El Terrence Malick post-“The Tree of Life”, cada vez más prolífico, es un Malick más experimental, que ha dejado de lado cualquier convención narrativa para usar el cine como un instrumento de introspección espiritual. La “historia” de “Knight of Cups”, acerca de un hombre que se siente perdido entre los excesos del mundo en el que navega, es tan solo una parábola. Y como cualquier parábola, está repleta de simbolismo.

En este caso, seguimos al personaje de Christian Bale mientras recorre o recuerda distintas personas, la mayoría mujeres, que han marcado su vida y desviado (y en algún caso, guiado) de alguna manera su búsqueda espiritual. Cada persona aparece en cada uno de ocho capítulos titulados como cartas del Tarot. “La luna”, una mujer que lo invita a enloquecer con ella; “La muerte”, una mujer casada con quien parece brillar el futuro; “El juicio”, su exesposa, alejada de los excesos, con su vida puesta al servicio de los enfermos.

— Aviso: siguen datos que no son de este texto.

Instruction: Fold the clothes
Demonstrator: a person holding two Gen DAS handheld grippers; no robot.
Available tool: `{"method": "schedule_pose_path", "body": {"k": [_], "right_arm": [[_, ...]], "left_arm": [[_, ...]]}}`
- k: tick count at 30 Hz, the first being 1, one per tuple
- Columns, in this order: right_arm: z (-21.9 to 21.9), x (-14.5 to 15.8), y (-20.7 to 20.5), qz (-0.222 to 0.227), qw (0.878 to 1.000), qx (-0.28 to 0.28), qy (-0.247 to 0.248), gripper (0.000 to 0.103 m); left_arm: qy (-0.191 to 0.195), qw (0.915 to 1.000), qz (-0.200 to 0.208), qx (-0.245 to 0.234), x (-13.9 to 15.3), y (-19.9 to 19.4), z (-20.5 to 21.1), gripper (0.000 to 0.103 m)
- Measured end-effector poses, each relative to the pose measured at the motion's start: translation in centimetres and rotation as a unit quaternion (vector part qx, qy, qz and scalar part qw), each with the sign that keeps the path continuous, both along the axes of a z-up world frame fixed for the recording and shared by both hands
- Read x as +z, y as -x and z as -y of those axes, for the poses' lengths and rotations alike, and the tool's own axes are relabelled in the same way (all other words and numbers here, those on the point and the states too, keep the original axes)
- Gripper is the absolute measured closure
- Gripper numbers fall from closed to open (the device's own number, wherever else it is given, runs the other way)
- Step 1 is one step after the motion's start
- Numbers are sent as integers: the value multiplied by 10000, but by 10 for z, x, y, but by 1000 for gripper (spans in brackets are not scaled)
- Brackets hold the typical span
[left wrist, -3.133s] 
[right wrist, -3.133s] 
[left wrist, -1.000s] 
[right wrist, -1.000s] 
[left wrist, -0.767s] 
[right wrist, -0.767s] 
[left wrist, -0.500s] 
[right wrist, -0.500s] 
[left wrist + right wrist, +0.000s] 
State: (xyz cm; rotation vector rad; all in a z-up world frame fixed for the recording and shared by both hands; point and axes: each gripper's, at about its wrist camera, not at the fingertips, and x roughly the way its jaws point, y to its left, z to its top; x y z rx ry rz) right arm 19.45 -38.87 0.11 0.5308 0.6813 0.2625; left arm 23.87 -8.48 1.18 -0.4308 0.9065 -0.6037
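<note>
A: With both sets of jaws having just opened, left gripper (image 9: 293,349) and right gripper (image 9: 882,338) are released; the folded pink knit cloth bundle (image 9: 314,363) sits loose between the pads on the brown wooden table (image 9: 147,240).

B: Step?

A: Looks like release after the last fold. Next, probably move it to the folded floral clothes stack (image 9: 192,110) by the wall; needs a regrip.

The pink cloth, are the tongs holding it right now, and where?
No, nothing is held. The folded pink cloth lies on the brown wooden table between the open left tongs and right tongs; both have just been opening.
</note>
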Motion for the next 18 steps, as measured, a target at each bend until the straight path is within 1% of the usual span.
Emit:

El recorrido nos lleva de Los Angeles a Las Vegas, con una voz en off—que a veces parece el protagonista, a veces su padre, a veces Dios—preguntándose dónde encontrará nuestro príncipe la perla que ha perdido. La respuesta parece ser doble. El alma contempla el mundo, ve su belleza, y recuerda de dónde vino, e intenta elevarse a volar, así haya perdido sus alas al caer en la Tierra. Pero el alma también puede ser ayudada por otras almas, almas más limpias, almas en donde se ve con claridad esa belleza primigenia.

Estas reflexiones, recitadas de distintas maneras una y otra vez por la voz en off, no tendrían ni una pizca del impacto que tienen de no ser por la colaboración de Malick con su director de fotografía, Emmanuel Lubezki. El lente de Lubezki y Malick es impaciente, busca a los personajes pero inmediatamente sube a buscar la luz en el cielo que rompe en dos las nubes; se obsesiona con una aurora boreal tanto como con una sólida pared de ladrillos. Parece decir que no hay una división real entre lo natural y lo artificial. Todos somos partes de la misma “creación”. Un nido de un pájaro es tan natural como un rascacielos. La perla se encuentra en un acuario y en los ojos de una compasiva Cate Blanchett.

Con su cine, Malick parece estar diciéndonos: “he encontrado que contemplando el mundo he hallado mi espíritu”. Con su cine, Malick parece estar desesperado por hacernos sentir lo mismo. Si con “The Tree of Life” nos quiso mostrar la grandiosidad del universo y la belleza de su origen, con “Knight of Cups” nos demuestra que las calles de Los Angeles y Las Vegas pueden inspirar tanto como las galaxias y los dinosaurios. Nos demuestra que no es necesaria la parafernalia, es cuestión de saber mirar. Lo bello está en lo grande, sí, pero está también aquí, en los ojos de esa persona que no nos ha dejado de amar, a pesar de todo.